店長から報告を受けた上司が、わざわざ私のために店舗まで足を運んでくれました。
今思えば、「他社でチャレンジしたい」という言葉の奥にある、私の本心を見抜かれていたようでした。
「土井さんが今の苦しい状況とか、何かから逃げたいと思って次のステージに行っても、きっといいスタートは切れないと思う。
どこに行っても同じように苦しい時は来るはずだからね。土井さんがいつかここを去る時は、本当にポジティブに何かにチャレンジしたいと思える時であってほしい」
いただいた言葉は、改めて一年後に退職を決断した時に、本当の意味で理解することになりますが、当時は「辞める」という考えは変わりませんでした。

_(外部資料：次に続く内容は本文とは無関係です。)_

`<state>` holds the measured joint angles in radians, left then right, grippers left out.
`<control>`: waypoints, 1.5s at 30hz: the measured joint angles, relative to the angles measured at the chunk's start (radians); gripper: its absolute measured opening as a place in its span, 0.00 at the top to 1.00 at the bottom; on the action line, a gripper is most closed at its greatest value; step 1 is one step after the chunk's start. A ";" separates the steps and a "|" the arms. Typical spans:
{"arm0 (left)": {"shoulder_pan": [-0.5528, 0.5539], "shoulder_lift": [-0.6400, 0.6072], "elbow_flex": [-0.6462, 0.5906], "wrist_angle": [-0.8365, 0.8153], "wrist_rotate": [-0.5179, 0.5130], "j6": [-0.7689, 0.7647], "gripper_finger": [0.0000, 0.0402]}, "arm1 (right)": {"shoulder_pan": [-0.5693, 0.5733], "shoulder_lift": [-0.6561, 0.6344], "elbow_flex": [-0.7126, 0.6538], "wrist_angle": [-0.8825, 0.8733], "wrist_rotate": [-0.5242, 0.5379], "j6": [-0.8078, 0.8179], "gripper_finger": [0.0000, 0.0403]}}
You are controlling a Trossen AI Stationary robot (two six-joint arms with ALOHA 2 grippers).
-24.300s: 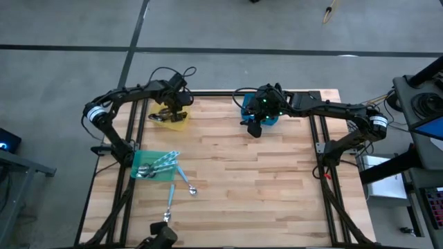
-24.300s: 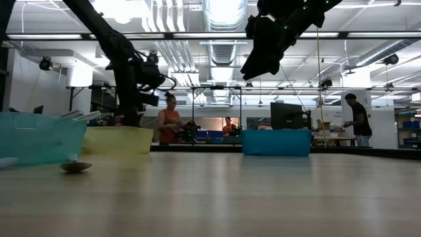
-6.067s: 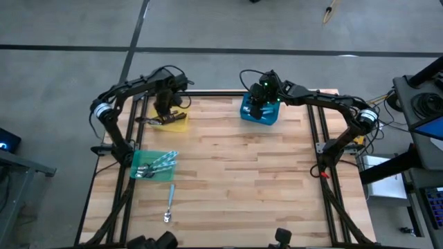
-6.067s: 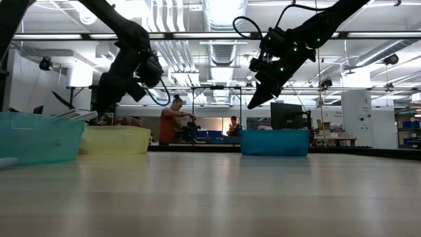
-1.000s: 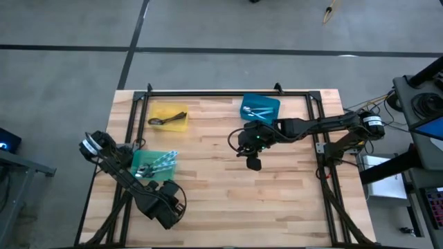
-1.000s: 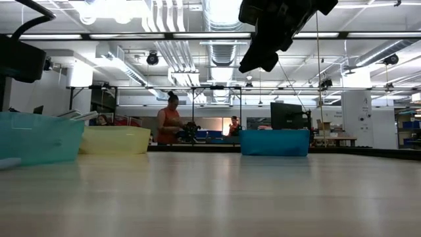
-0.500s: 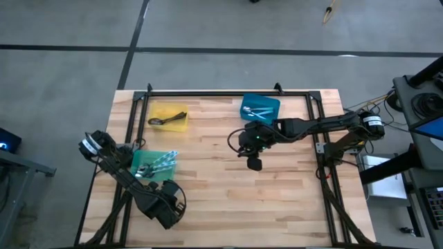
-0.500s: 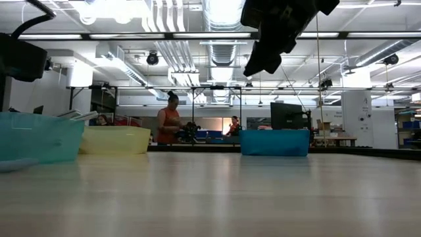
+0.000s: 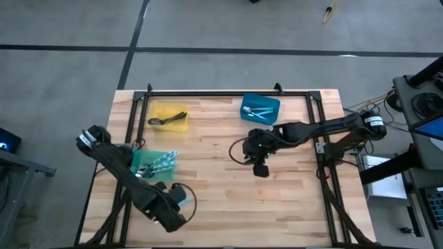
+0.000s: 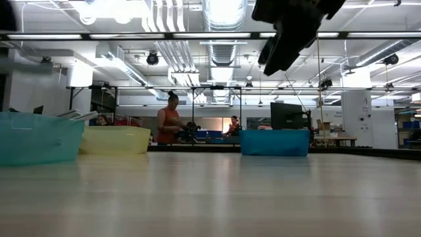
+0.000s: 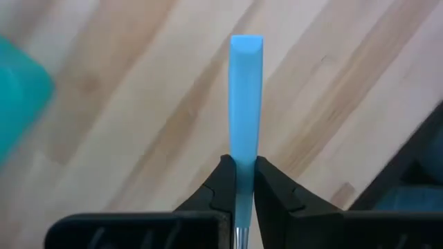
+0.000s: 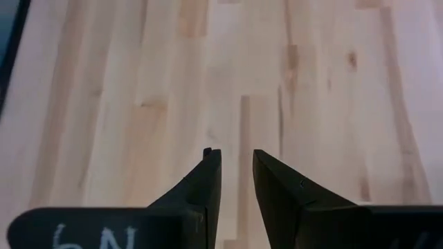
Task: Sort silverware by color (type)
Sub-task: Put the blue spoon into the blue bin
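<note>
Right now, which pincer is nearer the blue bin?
Right. The right pincer hovers mid-table just in front of the blue bin; the left pincer is at the near left corner, far away.

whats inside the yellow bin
One dark spoon lies in the yellow bin, seen from above. From table height the bin's wall hides its contents.

Lighting: even overhead illumination, no hard shadows.
From above, my wooden surface [image 9: 221,159] is evenly bright. In the level view, ceiling strip lights [image 10: 112,10] glare white, my arm reads as a black silhouette against them, and the near surface is blurred. In my left wrist view, the blue handle [image 11: 246,97] is sharp and the surface behind it soft.
</note>
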<state>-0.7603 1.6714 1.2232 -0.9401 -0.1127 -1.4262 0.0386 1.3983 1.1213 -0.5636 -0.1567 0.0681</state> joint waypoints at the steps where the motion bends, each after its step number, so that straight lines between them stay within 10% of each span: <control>1: 0.012 -0.006 0.024 -0.031 -0.002 0.030 0.97 | 0.010 -0.006 0.000 -0.006 0.000 0.000 0.81; 18: 0.535 -0.071 0.295 -0.133 -0.217 1.135 0.96 | 0.233 -0.201 -0.016 0.023 0.064 -0.019 0.85; 30: 1.011 0.026 0.371 0.237 0.115 1.820 0.96 | 0.256 -0.206 -0.021 0.044 0.135 -0.059 0.85; 45: 1.201 0.574 1.137 0.001 0.206 2.161 0.96 | 0.269 -0.205 -0.065 0.133 0.152 0.072 0.85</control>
<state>0.4409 2.2457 2.3605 -0.9388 0.0929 0.7349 0.3078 1.1931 1.0559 -0.4301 -0.0051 0.1397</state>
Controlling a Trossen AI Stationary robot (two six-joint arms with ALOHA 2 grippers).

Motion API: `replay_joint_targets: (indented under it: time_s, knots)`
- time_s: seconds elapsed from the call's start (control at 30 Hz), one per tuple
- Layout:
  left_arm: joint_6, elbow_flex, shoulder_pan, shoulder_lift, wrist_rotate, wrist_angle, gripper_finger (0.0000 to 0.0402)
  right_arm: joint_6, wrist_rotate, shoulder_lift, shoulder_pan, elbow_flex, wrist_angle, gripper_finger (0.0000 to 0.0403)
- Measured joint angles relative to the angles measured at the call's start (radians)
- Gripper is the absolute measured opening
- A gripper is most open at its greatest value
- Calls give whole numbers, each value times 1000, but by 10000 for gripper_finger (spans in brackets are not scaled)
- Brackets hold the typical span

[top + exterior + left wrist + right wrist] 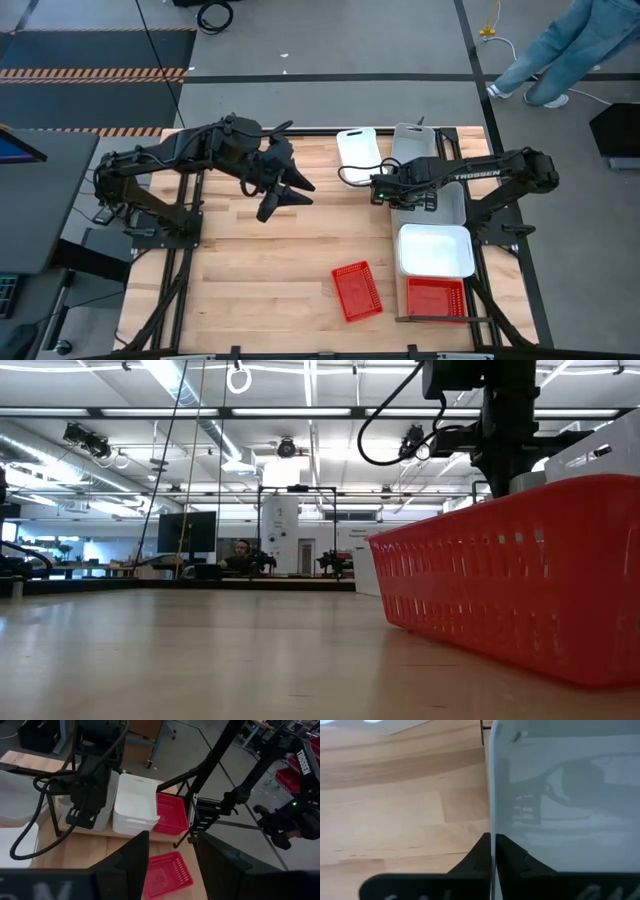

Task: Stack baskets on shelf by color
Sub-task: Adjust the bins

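The right tool (392, 190), right of centre in the high view, pinches the grey basket's (447, 205) wall on the shelf (478, 215) — next, lift it. The left tool (290, 190) hangs spread, empty.

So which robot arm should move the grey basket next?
The right one, probably. The right gripper is already pinching the grey basket by its wall on the shelf side; the left gripper hangs open over bare table.

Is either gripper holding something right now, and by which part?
The right gripper is shut on the side wall of a grey basket, pinching its rim. The left gripper holds nothing.
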Motion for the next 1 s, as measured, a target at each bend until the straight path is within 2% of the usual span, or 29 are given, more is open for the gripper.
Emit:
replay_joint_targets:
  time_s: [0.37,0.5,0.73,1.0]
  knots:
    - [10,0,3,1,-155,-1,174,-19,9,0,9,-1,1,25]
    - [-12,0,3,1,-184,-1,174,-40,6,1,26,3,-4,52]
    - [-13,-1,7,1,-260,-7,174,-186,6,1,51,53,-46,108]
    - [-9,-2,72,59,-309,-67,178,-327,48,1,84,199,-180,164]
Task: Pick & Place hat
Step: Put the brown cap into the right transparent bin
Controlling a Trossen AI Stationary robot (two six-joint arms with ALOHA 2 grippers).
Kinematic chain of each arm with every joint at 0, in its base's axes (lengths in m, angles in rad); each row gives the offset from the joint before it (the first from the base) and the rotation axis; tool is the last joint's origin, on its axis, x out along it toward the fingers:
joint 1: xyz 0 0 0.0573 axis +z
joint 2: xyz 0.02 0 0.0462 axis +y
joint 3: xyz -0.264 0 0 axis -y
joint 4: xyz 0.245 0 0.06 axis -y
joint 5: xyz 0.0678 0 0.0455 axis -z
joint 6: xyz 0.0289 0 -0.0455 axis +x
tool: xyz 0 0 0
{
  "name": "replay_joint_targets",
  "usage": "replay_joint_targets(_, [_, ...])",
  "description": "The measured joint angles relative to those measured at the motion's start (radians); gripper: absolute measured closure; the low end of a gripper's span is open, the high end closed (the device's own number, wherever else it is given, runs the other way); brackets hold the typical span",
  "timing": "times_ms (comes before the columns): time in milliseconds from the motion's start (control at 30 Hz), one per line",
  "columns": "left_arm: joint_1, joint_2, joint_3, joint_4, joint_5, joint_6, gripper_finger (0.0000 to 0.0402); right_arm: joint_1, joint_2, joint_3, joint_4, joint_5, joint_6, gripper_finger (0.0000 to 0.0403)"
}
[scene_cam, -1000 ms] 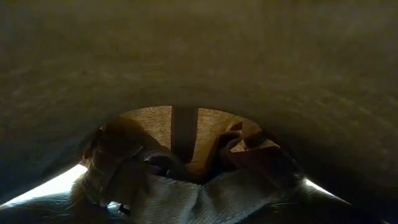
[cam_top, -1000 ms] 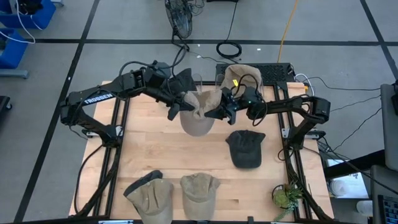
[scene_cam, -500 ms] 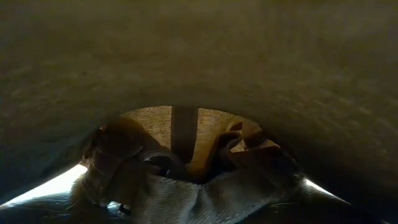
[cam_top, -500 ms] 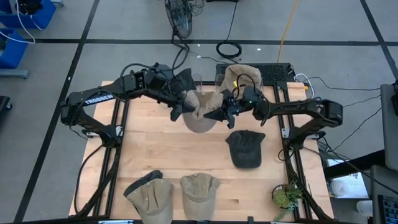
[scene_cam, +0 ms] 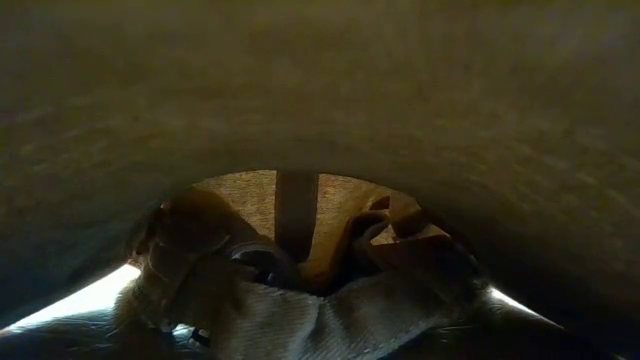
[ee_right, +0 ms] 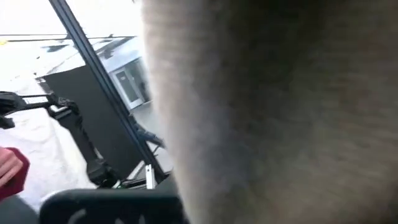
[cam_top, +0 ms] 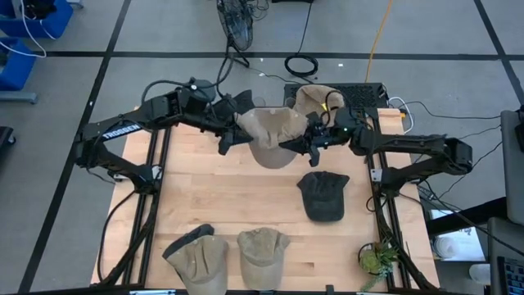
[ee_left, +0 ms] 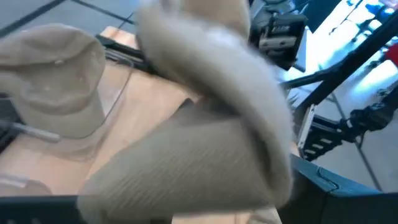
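A tan hat (cam_top: 270, 135) hangs in the air over the far middle of the table, between my two grippers. My right gripper (cam_top: 296, 145) is shut on its right side. My left gripper (cam_top: 232, 135) stands at the hat's left edge; whether it touches the cloth I cannot tell. In the left wrist view the hat (ee_left: 205, 124) fills the picture close up, above the wood. In the right wrist view its cloth (ee_right: 280, 112) covers most of the picture. My right gripper holds the tan hat by its right-hand edge (cam_top: 286, 141), coming roughly level from the table's right. The cloth hides the place of contact in the wrist view. The hat is lifted clear of the table, its crown spread toward the left arm.
Another tan hat (cam_top: 315, 98) sits on a clear stand (ee_left: 93, 130) at the far edge. A dark hat (cam_top: 322, 195) lies right of centre. Two tan hats (cam_top: 199, 258) (cam_top: 262, 250) lie at the near edge, a small plant (cam_top: 377, 258) at the near right. Cloth (scene_cam: 300, 300) covers the low camera.
The tan hat has gone up and toward the table's far edge and spread wider. My right gripper has gone with it toward the far edge, its arm stretching out. My left gripper has shifted slightly toward the far edge.
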Motion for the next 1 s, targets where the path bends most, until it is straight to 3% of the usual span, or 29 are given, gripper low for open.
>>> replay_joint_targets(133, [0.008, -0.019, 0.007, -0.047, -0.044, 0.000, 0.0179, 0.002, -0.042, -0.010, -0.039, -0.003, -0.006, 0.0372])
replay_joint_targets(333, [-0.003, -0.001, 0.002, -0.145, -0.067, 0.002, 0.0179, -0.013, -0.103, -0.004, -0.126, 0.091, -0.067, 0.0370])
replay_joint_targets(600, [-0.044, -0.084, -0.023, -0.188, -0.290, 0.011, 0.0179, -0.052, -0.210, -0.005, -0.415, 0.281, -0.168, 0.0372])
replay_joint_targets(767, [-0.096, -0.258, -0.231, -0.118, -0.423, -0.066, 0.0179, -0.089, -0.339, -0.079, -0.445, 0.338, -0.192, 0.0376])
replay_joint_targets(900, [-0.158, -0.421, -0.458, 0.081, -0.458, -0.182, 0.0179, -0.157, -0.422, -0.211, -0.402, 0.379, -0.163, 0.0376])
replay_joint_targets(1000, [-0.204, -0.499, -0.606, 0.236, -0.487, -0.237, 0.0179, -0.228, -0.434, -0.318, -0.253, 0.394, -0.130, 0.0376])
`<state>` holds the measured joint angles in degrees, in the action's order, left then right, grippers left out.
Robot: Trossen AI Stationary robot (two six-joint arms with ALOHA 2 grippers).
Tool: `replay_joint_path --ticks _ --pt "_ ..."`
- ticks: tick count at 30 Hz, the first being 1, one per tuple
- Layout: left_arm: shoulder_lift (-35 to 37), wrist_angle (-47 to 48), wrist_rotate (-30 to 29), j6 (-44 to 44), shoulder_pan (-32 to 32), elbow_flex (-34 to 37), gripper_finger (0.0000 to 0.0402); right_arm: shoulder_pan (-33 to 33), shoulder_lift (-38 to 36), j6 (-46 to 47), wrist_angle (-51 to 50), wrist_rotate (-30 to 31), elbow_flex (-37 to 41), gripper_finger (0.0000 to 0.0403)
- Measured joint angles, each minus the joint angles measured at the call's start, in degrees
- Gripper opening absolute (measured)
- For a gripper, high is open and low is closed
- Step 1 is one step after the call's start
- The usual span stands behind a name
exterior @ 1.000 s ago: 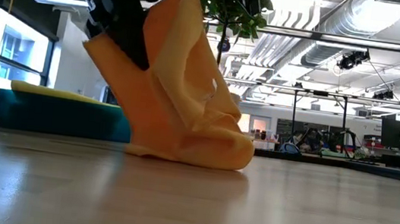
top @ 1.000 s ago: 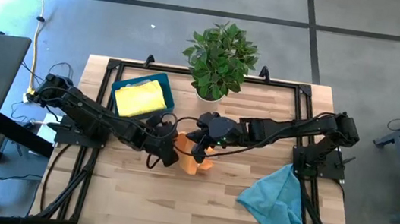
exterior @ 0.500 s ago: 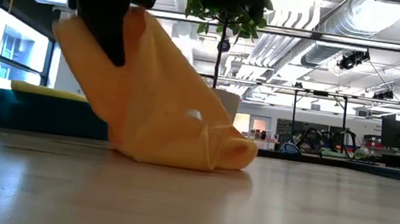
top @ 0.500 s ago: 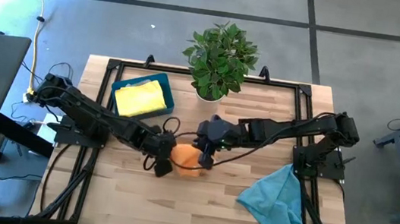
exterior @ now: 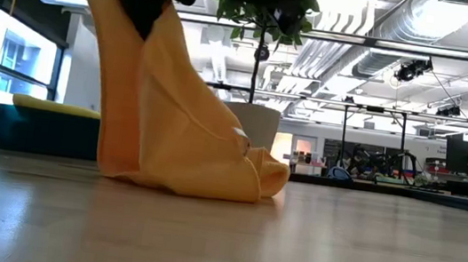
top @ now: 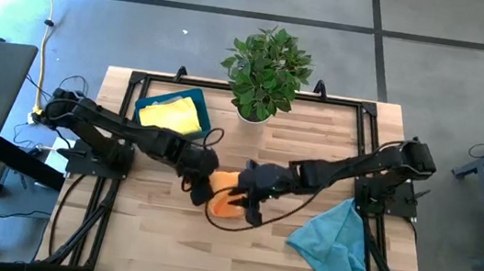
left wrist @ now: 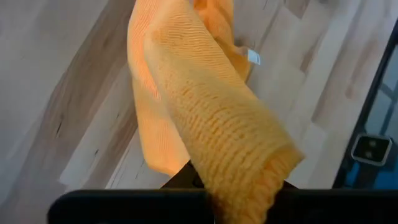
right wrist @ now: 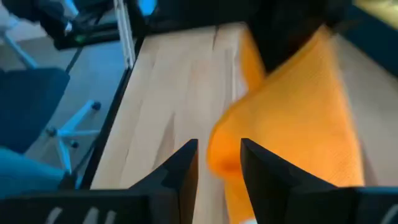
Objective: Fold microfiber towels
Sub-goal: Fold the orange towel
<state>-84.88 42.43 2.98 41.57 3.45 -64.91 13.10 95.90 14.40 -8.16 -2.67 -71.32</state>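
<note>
The left gripper is clamped on an upper edge of the orange towel, holding it up off the table so the cloth hangs in a slack drape whose lower folds rest on the wood near the middle; the right gripper sits just beside the same cloth with its fingers parted around nothing, so only one arm carries it. The left arm reaches in low from its base, bent at the elbow; the right arm stretches long across the table toward it. I judge the task early: a yellow towel lies in the blue tray, the orange one is mid-fold, and a teal towel lies crumpled and untouched near the right arm's base
</note>
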Motion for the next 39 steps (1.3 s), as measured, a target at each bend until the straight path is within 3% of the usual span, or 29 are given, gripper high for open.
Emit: replay_joint_path --ticks 4,9,18,27,39 --pt "0.00 4.96 3.92 -2.98 -2.44 -2.15 0.0000 2.16 0.00 -2.84 0.13 -0.29 4.02 0.0096" --pt "0.00 5.80 4.97 -4.25 -2.70 -3.06 0.0000 2.31 0.00 -1.07 4.27 4.34 10.31 0.0091" --pt "-0.02 5.78 5.08 -4.27 -2.63 -3.06 0.0000 -0.89 2.78 -2.44 18.47 4.33 16.43 0.0138" --pt "0.22 5.82 5.10 -4.25 -2.60 -3.06 0.0001 -4.13 11.76 -2.04 21.76 1.58 14.13 0.0155" --pt "0.24 6.25 5.14 -4.92 -2.60 -3.06 0.0001 -6.00 14.83 -0.76 20.90 -10.10 12.08 0.0156"
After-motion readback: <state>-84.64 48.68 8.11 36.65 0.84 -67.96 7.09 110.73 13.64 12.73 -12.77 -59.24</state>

愛ある言葉も届かないほど、心が硬くなっていたのだと思います。
「考えてみましたが、気持ちは変わりませんでした」と、今日の勤務が終わったら、もう一度伝えようと思って出勤したその日、接客をしながら気持ちがとても軽くなっていることに気づきました。
「辞める」と決めた私は、もう数字やエキスパートとしてのプレッシャーが何もなくなり、昨日までの接客が嘘のように、とても楽しく感じられたのです。
今思えば、「今日売ることではなく、未来を売ること」を大切にしていた私を取り戻せたような日でした。
ただただ、純粋に目の前のお客様に楽しんでいただき、また自分宛にいらしてもらえたら嬉しい。
私の接客をきっかけに、さらにルイ・ヴィトンを好きになってくれたら嬉しい。「この先もずっと繋がり続けるために」と、接客を楽しんでいた頃の自分に戻れたような気がしました。
そして、その日は接客するたび、「次回、土井さんを呼んでもいいですか」「またクリスマスに東京に来るので、その時もお願いできますか」と言ってくださるお客様ばかりでした。
お客様を見送りながら、「私はその時にはもうここにいないんだ」と思うと胸が詰まり、涙が込み上げてきました。
私はこの仕事が本当に好きなんだな、と改めて感じる時間になりました。